Provided material:
········
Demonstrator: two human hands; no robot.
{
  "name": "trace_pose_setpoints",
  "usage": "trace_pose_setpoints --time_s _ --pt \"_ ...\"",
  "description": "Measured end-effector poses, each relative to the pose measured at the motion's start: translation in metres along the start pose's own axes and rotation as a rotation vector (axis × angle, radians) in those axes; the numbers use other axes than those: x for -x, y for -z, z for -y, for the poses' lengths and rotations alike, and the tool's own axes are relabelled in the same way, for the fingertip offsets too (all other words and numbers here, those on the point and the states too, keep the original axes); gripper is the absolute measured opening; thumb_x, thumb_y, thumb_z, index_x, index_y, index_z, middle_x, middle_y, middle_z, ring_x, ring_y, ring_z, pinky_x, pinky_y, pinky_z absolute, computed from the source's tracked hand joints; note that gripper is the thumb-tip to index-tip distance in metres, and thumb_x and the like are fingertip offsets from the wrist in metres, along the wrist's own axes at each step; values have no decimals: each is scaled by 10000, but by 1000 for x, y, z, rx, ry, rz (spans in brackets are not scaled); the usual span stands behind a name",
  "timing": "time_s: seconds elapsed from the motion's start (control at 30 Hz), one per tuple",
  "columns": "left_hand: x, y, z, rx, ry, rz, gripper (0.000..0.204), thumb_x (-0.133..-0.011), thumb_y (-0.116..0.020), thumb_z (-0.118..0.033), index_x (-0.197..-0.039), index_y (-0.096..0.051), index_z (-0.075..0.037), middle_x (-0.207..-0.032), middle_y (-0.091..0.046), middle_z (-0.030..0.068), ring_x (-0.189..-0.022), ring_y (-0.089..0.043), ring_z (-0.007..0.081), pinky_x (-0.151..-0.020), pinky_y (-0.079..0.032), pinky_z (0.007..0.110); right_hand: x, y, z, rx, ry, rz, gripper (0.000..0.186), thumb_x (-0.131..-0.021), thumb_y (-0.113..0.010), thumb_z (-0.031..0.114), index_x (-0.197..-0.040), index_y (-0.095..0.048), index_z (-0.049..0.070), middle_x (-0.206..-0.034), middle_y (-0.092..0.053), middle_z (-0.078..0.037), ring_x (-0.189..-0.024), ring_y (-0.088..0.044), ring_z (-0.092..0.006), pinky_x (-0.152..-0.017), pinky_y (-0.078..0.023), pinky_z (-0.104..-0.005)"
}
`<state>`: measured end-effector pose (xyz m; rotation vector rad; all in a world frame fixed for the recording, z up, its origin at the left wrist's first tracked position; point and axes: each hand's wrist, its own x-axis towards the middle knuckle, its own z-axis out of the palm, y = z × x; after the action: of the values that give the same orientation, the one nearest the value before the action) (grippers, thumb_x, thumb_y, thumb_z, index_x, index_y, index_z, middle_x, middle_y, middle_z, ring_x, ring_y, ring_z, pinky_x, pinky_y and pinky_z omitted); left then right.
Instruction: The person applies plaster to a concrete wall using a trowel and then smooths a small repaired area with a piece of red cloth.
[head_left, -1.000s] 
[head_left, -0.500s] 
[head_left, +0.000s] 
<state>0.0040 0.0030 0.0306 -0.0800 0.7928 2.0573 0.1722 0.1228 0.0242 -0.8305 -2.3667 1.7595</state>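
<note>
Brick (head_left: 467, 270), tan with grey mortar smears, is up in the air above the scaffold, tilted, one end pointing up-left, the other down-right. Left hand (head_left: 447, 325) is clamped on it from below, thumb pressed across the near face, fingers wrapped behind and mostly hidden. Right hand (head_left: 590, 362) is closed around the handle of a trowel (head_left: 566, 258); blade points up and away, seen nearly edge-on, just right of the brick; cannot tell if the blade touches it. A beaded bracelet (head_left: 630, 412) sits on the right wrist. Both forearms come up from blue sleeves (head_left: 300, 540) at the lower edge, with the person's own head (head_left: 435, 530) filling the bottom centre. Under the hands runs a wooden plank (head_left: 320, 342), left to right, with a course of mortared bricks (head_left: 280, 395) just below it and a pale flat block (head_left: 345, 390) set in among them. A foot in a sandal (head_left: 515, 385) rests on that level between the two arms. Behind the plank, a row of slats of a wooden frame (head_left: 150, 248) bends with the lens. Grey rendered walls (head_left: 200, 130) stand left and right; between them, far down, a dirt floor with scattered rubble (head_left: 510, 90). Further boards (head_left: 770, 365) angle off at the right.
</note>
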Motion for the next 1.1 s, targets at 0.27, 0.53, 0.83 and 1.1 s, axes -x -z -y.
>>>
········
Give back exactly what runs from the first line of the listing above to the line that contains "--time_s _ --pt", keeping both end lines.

Response for this exercise:
Demonstrator: two human hands; no robot.
{
  "name": "trace_pose_setpoints",
  "usage": "trace_pose_setpoints --time_s _ --pt \"_ ...\"",

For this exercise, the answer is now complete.